Mr PELABON professeur à la faculté des sciences de Lille a présenté un ensemble sphère plan séparé par une lame d'air microscopique, il avait le même comportement qu'un cristal de galène. Celui-ci aurait sa surface couverte d'une très faible épaisseur de soufre isolant ; PELABON avançait alors la théorie basée sur le comportement des électrons à la surface d'un conducteur. Cette théorie date des années 20, aujourd'hui l'effet tunnel serait utilisé pour d'écrire le phénomène.

L'état actuel de nos connaissances permet sans doute une meilleure approche du fonctionnement des cohéreurs ou radioconducteurs. Plusieurs effets interviennent dans le fonctionnement, pris isoléments ou plus vraisemblablement en association : - effet diélectrique , en particulier le comportement des couches minces ; - effet Tunnel ; - effet Schottky ; - effet photoélectrique ; - contact ohmique.

Des éléments de théorie extraits de l'ouvrage de G. Goudet et C. Meuleau permettent sans doute d'apporter quelques explications très complexes d'ailleurs dont je ne citerai que quelques éléments qui me paraissent intéressants : - mouvements en mécanique quantique ; discontinuités de potentiel, transmission à travers un puit de potentiel ; - théorie des bandes, étude d'une chaîne périodique d'atomes, fonction de F. BLOCH ; - influence de force extérieure (équation de SCHRÖDINGER) ; - théorie des bandes, notion électron et trou, zone de BRIllOUIN ; - statistique de FERMI-DIRAC, équilibre de plusieurs matériaux différents ; - courant électrique dans les solides hétérogènes, lois de diffusion et de conduction.

Tous ces éléments de physique moderne apporteront les connaissances nécessaires pour comprendre le fonctionnement très complexe du cohéreur.

J'espère avoir apporté au lecteur le goût du savoir et de la recherche sur le fonctionnement des systèmes ou éléments anciens des sciences et techniques.
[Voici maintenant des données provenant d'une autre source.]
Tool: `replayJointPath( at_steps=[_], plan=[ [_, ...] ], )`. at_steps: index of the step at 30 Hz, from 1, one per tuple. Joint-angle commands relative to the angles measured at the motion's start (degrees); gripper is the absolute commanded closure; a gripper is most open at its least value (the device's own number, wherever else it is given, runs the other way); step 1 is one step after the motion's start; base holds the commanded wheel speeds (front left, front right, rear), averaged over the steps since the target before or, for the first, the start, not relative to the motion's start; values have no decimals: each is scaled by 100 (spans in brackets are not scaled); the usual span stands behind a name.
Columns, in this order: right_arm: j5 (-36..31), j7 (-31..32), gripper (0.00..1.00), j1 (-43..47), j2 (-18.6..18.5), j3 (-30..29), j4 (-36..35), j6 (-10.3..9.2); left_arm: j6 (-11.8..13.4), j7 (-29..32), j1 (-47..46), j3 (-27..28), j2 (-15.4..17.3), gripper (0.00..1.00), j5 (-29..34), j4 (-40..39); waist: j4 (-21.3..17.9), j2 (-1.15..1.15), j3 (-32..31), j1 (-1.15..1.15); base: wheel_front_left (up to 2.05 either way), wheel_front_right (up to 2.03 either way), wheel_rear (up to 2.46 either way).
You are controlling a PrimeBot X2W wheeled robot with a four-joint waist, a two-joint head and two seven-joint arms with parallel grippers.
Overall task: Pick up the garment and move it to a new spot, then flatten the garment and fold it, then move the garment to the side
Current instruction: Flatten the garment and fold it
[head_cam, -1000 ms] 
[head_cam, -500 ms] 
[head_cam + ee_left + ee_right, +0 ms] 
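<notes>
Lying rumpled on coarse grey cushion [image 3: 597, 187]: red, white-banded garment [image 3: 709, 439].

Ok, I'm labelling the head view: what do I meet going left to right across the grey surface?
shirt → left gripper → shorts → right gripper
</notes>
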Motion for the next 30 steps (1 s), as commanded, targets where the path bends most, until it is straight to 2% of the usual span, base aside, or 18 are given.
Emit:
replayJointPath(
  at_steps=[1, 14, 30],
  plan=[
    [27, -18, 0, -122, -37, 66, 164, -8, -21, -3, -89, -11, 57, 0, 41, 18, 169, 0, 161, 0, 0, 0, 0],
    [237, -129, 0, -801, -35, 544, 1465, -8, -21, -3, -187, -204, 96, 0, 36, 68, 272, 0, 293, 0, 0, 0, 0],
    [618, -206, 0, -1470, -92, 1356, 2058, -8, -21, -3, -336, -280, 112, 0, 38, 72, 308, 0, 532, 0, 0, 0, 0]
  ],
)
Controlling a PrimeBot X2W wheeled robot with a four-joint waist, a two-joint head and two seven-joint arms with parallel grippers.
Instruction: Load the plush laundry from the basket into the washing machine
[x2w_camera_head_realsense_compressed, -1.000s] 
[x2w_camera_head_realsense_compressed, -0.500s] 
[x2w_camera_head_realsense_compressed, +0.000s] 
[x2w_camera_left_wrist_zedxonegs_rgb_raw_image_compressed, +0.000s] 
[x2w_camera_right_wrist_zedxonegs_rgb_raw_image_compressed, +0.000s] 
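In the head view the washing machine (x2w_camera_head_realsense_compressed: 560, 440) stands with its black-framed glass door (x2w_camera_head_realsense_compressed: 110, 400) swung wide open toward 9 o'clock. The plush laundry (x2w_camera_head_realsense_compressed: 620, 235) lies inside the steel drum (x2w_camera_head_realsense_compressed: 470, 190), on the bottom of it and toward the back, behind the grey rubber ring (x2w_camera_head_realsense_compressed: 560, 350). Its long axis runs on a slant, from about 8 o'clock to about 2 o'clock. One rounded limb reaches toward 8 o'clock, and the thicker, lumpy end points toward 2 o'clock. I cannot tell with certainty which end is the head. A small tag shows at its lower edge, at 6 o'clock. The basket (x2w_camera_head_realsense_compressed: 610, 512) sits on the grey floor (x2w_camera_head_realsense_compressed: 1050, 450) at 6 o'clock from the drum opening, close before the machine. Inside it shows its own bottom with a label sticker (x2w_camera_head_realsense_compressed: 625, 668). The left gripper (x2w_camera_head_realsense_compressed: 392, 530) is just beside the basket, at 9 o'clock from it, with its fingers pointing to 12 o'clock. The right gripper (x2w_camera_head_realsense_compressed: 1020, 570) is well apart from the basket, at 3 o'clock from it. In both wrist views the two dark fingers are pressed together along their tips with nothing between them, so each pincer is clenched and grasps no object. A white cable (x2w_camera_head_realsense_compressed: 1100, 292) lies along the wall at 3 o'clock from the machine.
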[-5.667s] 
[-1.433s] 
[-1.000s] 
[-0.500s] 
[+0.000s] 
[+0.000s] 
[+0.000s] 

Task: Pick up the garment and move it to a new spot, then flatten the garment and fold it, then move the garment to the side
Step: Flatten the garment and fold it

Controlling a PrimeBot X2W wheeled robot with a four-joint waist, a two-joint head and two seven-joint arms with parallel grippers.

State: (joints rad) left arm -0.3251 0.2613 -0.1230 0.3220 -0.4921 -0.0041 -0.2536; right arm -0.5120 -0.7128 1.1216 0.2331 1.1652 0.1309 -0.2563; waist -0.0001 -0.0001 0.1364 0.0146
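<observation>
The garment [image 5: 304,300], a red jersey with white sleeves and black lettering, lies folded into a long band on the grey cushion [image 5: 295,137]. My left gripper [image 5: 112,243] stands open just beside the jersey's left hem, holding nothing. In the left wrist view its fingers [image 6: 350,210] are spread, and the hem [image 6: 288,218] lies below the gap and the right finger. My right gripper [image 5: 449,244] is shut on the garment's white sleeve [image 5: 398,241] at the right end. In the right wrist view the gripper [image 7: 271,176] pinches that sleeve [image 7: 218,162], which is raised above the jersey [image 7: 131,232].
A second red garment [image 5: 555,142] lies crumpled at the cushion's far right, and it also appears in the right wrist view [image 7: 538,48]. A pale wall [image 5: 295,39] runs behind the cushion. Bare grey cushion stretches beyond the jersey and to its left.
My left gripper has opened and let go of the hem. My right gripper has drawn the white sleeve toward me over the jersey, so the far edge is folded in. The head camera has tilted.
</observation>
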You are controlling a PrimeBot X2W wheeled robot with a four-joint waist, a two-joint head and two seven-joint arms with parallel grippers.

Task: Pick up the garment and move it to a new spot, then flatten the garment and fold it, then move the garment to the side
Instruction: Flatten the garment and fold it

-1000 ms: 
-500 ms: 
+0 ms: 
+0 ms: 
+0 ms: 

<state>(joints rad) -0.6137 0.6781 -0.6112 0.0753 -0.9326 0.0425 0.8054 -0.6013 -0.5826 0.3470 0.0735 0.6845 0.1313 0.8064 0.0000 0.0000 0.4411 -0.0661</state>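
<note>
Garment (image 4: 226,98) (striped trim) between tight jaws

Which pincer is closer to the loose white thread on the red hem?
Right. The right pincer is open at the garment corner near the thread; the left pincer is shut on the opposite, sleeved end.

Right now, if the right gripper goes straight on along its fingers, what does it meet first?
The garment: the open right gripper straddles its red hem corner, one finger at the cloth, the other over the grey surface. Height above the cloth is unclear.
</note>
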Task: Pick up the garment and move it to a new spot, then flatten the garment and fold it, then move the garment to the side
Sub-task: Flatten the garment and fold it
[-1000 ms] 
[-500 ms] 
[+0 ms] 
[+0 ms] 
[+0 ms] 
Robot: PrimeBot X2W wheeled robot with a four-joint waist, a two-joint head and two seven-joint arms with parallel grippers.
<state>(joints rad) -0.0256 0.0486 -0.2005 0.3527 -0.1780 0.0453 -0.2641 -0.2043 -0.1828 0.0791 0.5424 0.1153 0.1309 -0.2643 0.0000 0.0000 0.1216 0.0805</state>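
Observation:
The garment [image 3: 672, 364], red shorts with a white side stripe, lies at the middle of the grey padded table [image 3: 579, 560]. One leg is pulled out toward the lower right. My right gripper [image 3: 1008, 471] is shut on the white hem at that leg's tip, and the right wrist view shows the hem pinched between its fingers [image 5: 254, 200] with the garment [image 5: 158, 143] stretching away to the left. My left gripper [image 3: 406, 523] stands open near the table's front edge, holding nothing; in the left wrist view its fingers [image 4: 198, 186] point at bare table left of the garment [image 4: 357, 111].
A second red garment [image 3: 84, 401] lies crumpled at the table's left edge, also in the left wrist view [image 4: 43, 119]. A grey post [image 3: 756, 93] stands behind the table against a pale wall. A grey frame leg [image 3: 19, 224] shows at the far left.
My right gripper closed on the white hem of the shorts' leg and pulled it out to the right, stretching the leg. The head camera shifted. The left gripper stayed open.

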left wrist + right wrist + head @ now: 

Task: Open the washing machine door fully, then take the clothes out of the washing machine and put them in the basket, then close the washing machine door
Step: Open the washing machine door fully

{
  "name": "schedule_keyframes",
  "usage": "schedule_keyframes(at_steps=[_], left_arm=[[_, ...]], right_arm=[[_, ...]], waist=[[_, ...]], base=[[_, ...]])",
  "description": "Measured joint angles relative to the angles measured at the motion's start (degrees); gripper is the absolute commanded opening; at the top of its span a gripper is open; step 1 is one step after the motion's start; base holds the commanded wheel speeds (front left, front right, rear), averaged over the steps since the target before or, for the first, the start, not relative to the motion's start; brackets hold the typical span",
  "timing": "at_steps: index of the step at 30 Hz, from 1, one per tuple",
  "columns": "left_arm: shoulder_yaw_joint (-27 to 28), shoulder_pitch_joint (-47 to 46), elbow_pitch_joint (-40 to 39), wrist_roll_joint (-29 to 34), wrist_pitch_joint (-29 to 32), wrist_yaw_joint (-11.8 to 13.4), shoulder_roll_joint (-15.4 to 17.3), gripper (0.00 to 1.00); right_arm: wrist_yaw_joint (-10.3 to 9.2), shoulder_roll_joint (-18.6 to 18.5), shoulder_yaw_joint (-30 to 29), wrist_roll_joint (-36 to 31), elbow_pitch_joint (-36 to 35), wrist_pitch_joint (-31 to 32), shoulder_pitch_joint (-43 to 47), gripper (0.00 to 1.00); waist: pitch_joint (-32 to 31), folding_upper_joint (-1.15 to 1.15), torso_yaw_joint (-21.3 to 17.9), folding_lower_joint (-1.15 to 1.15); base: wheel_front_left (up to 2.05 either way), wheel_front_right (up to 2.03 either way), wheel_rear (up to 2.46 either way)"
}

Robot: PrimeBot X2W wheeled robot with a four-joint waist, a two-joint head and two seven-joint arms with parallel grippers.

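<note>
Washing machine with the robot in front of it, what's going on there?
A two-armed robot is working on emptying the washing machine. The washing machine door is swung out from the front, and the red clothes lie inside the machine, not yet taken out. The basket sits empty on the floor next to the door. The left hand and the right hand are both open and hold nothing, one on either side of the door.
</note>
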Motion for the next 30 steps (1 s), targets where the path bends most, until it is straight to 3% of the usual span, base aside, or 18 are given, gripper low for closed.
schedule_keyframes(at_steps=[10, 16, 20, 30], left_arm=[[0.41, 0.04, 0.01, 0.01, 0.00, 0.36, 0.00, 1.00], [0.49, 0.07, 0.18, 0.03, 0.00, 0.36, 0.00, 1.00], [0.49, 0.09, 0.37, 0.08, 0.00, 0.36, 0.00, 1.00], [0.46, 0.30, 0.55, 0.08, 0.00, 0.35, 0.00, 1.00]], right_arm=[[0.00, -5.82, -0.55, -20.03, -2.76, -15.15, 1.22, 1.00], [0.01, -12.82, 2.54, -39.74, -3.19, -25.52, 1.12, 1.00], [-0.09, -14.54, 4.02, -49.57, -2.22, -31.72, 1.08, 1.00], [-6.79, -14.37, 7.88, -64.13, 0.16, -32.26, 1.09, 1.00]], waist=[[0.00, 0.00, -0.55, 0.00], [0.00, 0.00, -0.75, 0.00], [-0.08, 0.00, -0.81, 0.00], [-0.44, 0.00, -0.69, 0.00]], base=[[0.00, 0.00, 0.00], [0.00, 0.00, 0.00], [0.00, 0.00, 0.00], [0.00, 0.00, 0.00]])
Un peu plus de 100 ans se sont écoulés depuis la présentation du cohéreur à l'Académie des Sciences en 1890 ; il était tombé dans un profond oubli, réactualisons le, avec nos théories et technologies actuelles. Il y a sans doute des applications que nous ne connaissons pas encore. Le pôle de recherche de Lannion et historique de Pleumeur Bodou n'est-il pas un creuset favorable pour de nouvelles activités de recherche dans le monde du radioamateurisme.

Mes remerciements à Michel GUILLOU et Pierre VINCKEL pour l'aide apportée à la rédaction de cet article.